» Your assignment: The lines below are to be quoted exactly, from the first through the one that contains "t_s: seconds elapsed".

» Data for review:
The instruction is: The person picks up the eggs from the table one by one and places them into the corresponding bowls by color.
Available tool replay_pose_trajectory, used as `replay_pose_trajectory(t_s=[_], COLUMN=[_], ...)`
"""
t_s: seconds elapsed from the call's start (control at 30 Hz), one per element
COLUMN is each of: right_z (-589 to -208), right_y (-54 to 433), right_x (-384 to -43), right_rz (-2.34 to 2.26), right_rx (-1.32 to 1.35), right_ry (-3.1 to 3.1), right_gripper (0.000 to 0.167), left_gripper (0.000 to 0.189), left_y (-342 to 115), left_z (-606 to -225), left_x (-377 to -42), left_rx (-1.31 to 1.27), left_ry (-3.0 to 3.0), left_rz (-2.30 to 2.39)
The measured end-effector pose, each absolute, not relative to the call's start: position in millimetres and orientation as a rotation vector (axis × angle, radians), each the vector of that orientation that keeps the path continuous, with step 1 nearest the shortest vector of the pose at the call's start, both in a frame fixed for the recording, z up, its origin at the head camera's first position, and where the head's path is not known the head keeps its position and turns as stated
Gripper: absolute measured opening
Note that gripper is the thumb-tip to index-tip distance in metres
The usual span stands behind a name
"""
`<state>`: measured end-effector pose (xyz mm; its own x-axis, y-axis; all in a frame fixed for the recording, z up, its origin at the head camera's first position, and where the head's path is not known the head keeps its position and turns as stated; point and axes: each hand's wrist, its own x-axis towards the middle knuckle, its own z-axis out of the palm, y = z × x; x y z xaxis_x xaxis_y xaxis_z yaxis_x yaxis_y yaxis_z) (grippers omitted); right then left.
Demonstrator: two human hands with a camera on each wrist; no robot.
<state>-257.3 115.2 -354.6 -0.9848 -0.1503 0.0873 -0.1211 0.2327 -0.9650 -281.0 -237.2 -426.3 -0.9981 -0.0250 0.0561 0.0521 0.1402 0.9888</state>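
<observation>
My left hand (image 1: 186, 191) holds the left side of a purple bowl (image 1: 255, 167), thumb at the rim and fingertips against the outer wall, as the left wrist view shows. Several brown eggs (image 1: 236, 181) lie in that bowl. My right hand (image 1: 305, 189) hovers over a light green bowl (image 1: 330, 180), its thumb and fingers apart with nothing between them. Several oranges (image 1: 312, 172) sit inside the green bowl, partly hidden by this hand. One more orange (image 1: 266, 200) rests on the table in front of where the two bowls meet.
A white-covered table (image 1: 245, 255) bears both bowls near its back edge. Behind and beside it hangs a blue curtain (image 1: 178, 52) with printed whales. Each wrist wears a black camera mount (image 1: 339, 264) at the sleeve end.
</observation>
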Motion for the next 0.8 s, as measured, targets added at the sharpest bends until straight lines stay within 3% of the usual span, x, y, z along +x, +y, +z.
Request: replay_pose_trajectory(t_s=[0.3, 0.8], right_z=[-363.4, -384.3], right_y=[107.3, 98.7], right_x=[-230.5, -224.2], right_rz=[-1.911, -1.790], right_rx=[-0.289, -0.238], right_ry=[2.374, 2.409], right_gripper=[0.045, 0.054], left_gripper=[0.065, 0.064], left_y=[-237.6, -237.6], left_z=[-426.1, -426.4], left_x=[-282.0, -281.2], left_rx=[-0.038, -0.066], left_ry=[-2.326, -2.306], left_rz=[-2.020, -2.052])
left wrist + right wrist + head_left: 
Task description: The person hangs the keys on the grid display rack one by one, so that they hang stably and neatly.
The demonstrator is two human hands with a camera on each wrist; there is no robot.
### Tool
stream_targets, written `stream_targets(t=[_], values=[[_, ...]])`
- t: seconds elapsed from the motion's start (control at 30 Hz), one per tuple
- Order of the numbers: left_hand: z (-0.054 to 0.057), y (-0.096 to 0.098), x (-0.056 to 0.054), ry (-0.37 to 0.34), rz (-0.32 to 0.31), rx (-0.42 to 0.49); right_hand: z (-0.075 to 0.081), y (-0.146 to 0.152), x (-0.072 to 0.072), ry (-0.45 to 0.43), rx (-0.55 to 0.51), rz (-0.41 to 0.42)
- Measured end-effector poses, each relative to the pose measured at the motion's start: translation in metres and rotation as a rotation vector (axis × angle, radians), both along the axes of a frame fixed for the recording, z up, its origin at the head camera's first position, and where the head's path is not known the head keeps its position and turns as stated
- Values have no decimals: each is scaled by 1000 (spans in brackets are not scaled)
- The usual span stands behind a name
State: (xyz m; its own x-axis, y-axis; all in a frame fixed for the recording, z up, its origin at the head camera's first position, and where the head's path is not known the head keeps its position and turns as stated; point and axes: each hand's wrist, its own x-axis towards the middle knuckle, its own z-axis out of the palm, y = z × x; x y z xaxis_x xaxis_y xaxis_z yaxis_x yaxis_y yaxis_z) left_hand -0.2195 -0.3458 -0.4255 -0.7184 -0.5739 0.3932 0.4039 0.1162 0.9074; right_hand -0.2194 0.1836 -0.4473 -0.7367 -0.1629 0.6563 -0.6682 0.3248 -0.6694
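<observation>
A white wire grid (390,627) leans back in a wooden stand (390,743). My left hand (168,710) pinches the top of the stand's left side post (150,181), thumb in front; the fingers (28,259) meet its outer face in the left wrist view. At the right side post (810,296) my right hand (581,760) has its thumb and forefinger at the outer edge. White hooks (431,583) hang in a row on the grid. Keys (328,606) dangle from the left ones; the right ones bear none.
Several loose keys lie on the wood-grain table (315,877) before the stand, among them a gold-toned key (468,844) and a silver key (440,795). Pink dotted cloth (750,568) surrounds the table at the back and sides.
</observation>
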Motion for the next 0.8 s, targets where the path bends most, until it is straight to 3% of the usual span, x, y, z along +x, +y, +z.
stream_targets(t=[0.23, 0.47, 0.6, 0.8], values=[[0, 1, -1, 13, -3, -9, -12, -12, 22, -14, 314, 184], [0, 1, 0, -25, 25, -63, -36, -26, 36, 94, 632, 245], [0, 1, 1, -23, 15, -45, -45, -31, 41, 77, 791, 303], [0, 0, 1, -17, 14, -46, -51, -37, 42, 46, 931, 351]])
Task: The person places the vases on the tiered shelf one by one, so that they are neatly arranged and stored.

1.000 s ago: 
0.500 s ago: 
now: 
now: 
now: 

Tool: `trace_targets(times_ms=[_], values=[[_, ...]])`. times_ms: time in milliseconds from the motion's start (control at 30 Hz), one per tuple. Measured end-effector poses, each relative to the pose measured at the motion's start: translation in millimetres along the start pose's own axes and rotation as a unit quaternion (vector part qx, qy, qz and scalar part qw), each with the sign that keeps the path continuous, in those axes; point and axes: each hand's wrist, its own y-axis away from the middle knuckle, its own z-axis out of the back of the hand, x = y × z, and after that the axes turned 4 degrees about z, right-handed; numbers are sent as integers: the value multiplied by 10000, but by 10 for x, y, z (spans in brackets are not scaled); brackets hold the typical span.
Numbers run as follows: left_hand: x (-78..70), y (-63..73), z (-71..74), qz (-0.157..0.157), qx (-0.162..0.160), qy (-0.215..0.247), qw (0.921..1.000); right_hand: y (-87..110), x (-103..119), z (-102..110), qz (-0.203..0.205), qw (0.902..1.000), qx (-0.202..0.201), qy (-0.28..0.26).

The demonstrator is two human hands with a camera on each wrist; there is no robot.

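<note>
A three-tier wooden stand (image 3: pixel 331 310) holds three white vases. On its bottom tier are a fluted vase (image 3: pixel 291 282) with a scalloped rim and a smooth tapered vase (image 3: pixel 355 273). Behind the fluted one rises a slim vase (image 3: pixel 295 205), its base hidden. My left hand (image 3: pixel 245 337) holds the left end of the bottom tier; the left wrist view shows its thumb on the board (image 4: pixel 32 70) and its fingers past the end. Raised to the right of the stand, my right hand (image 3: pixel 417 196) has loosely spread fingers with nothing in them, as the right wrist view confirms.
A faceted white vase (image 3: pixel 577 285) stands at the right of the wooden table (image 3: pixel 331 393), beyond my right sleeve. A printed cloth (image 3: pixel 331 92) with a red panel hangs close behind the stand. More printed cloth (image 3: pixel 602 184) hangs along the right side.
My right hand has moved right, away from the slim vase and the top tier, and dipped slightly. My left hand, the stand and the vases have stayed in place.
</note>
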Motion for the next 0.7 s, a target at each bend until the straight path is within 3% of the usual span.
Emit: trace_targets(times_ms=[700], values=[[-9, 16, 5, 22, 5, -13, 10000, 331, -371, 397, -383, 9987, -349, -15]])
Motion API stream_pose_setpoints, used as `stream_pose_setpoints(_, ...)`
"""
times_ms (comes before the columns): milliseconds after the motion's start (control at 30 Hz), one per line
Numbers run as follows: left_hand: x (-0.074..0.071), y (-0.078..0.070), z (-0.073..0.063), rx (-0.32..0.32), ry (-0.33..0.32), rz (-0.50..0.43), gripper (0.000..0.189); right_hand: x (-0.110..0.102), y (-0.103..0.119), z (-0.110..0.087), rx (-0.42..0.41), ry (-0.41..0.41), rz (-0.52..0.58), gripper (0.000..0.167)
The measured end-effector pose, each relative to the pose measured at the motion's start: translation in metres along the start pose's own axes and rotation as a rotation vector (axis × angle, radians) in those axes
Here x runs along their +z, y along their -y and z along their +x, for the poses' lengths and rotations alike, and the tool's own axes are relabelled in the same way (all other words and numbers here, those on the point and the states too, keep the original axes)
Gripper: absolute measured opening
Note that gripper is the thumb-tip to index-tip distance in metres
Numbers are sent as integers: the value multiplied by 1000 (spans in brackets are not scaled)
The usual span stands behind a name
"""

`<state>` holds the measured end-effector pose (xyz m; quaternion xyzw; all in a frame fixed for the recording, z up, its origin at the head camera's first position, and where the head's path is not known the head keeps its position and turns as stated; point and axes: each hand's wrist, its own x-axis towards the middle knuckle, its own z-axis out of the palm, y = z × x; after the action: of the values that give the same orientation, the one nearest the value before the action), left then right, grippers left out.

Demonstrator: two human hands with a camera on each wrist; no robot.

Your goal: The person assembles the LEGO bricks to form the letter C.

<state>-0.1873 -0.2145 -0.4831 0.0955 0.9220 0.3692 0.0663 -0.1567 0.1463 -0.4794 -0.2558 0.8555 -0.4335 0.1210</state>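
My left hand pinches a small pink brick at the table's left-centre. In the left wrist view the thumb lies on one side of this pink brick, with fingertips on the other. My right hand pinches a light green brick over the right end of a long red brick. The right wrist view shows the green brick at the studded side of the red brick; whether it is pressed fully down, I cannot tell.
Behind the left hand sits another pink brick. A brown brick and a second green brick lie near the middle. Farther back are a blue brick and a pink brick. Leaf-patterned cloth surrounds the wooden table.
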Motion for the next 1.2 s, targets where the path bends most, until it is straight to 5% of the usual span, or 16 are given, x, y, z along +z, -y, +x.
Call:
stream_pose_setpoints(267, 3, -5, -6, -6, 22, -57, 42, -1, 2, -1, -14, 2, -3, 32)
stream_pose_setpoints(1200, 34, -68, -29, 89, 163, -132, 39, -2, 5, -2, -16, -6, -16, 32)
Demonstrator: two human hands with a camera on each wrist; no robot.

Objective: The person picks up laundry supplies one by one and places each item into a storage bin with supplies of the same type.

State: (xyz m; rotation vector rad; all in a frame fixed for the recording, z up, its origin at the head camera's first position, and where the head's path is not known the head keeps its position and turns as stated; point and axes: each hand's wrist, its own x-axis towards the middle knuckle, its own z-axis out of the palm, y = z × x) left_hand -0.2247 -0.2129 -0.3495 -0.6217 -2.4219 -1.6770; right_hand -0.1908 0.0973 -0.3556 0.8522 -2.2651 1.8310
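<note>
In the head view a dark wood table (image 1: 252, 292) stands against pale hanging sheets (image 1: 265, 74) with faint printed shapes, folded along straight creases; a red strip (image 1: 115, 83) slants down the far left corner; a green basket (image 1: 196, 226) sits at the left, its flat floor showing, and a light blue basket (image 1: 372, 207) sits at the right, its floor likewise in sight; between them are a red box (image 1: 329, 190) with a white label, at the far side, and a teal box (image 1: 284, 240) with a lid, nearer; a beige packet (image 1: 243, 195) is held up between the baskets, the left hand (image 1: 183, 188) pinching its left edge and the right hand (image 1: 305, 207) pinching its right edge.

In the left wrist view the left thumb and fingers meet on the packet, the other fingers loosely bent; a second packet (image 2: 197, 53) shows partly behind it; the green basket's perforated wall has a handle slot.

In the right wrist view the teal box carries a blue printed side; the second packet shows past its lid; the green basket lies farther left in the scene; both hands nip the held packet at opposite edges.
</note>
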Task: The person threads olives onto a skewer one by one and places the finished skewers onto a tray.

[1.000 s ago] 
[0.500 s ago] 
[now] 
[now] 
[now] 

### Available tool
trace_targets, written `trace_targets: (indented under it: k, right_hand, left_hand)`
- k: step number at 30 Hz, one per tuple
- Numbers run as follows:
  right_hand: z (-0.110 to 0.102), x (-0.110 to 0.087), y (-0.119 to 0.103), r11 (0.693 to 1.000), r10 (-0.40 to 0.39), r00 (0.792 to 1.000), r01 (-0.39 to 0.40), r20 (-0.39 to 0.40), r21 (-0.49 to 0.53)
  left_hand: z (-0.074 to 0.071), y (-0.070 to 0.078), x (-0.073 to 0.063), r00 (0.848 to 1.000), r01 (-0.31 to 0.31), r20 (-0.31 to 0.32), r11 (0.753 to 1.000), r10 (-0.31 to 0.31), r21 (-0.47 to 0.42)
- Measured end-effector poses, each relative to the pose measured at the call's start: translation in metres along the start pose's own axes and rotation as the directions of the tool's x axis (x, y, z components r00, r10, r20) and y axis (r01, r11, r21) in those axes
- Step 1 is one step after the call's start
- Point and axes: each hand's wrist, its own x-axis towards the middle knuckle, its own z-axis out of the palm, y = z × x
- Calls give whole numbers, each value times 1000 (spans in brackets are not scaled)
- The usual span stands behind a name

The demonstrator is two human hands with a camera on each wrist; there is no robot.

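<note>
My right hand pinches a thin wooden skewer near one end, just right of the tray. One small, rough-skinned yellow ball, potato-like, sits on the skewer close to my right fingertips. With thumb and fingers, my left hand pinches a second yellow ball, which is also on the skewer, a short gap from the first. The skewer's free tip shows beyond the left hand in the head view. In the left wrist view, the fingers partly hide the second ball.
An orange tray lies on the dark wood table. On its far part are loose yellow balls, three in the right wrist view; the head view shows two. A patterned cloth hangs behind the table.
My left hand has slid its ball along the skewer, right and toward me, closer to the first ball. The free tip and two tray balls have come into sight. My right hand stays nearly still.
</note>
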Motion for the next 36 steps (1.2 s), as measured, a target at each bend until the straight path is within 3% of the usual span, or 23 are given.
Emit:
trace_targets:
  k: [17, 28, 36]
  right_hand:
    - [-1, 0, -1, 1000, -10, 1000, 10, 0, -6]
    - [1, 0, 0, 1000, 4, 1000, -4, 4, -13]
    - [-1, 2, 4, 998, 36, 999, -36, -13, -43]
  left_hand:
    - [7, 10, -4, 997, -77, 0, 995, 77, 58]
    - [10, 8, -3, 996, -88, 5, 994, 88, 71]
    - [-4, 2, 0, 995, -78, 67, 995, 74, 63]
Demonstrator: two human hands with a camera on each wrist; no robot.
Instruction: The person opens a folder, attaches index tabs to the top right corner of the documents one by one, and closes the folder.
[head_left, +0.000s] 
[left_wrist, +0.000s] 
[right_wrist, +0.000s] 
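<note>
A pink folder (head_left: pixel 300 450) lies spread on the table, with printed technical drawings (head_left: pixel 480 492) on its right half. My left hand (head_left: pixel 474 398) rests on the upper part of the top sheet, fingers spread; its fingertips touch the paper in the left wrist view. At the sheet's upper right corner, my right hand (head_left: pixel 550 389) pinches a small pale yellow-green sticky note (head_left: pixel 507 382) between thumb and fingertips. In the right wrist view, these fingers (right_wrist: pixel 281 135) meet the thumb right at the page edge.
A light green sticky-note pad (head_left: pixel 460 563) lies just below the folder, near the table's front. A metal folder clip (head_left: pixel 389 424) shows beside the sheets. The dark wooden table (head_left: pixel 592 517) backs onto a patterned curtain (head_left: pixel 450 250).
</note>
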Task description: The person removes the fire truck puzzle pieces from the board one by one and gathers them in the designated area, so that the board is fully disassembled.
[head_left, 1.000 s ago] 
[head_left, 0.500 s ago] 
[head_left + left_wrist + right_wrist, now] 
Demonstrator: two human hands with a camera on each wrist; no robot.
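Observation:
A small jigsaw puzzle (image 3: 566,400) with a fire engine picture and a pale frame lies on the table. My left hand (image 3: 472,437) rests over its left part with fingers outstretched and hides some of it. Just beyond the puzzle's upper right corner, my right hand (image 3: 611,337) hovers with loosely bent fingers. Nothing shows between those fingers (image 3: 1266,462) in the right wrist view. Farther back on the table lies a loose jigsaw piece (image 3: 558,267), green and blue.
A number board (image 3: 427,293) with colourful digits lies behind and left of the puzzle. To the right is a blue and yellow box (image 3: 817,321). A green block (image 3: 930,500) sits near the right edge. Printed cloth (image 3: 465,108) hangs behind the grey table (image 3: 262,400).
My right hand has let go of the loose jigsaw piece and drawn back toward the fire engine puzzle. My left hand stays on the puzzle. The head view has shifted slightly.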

» Task response:
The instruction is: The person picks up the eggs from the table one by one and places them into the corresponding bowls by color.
Available tool replay_pose_trajectory, used as `replay_pose_trajectory(t_s=[_], COLUMN=[_], ...)`
"""
t_s: seconds elapsed from the call's start (control at 30 Hz), one per element

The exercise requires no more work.